**TASK BRIEF:** Establish how many lines of the material below contain the string "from". Return that number by itself.

==========

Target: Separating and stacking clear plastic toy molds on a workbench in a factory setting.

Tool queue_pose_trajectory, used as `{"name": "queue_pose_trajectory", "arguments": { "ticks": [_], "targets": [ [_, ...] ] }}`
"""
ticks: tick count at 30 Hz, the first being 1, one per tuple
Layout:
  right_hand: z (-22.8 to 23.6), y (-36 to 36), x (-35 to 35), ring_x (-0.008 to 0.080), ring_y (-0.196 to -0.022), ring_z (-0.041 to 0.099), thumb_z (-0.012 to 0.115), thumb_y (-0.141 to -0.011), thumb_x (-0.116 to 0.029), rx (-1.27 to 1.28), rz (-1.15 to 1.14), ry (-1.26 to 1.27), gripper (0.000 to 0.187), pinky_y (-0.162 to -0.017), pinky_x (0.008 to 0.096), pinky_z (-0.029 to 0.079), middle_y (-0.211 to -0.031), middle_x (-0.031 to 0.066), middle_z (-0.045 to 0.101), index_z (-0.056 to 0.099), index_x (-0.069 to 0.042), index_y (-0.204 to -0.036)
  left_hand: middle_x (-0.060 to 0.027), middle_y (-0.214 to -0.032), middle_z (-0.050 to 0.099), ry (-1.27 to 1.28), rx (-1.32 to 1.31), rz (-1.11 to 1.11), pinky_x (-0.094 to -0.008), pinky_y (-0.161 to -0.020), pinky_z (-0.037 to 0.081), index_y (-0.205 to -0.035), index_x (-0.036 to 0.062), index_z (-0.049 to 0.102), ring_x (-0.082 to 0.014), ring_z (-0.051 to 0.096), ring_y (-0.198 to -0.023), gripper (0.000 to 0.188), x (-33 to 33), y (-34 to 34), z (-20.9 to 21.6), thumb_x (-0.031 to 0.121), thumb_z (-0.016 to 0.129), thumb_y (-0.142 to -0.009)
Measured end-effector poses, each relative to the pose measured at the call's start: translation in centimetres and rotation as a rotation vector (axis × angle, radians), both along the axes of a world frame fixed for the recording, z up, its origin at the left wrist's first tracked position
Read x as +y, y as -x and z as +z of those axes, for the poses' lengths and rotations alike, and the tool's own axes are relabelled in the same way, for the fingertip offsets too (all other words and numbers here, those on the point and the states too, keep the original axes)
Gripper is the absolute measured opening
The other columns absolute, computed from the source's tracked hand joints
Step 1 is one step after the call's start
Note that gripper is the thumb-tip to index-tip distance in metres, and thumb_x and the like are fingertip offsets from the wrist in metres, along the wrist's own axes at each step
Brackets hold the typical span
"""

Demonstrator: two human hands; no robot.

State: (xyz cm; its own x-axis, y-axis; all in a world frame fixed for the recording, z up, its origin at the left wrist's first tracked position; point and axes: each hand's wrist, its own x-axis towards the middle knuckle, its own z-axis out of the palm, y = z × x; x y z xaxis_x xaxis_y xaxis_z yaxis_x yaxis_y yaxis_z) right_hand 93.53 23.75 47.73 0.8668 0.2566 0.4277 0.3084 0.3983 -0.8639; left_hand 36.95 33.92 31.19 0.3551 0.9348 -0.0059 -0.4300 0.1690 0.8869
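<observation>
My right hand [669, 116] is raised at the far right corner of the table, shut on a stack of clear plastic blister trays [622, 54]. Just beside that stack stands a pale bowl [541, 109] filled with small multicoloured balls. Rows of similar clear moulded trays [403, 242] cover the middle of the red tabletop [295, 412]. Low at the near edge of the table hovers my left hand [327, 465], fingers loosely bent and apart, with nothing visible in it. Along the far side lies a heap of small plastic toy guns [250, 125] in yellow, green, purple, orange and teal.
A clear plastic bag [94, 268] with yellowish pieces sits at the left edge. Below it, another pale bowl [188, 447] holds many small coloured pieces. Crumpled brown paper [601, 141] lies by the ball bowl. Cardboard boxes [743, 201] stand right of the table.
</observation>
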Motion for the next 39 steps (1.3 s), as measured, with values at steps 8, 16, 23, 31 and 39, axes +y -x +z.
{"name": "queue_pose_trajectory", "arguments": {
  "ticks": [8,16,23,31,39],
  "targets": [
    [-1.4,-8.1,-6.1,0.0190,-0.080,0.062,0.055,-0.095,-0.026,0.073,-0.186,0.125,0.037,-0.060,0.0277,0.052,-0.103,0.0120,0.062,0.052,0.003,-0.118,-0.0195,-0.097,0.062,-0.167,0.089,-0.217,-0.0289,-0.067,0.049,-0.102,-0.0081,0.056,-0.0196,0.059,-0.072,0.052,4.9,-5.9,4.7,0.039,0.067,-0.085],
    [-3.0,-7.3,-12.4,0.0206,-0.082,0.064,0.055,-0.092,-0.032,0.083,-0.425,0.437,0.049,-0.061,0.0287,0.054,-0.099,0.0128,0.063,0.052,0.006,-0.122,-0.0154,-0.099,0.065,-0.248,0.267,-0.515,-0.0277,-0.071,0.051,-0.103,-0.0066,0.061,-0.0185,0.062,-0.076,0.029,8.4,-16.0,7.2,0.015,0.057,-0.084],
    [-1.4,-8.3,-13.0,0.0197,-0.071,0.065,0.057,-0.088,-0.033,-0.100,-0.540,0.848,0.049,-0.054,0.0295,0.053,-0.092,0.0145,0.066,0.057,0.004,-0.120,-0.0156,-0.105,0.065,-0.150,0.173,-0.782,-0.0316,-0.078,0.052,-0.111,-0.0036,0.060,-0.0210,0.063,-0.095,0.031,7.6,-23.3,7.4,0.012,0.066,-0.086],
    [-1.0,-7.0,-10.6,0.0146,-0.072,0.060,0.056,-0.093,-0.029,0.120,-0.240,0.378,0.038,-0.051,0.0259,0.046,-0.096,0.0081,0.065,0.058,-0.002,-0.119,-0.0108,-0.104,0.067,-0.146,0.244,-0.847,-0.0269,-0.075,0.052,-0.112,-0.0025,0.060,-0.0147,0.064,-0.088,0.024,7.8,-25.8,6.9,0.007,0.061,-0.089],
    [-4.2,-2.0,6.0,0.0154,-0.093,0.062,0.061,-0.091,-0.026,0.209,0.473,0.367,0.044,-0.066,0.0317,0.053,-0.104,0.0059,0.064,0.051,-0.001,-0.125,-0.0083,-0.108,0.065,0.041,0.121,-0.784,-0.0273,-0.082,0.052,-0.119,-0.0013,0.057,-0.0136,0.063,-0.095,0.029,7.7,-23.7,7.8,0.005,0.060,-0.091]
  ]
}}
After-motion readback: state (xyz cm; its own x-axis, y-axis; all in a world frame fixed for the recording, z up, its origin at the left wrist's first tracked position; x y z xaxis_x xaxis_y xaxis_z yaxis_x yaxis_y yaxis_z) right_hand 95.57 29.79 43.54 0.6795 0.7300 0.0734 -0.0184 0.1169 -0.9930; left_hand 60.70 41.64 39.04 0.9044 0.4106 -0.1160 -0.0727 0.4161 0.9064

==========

**ANSWER FOR THE TASK:** 2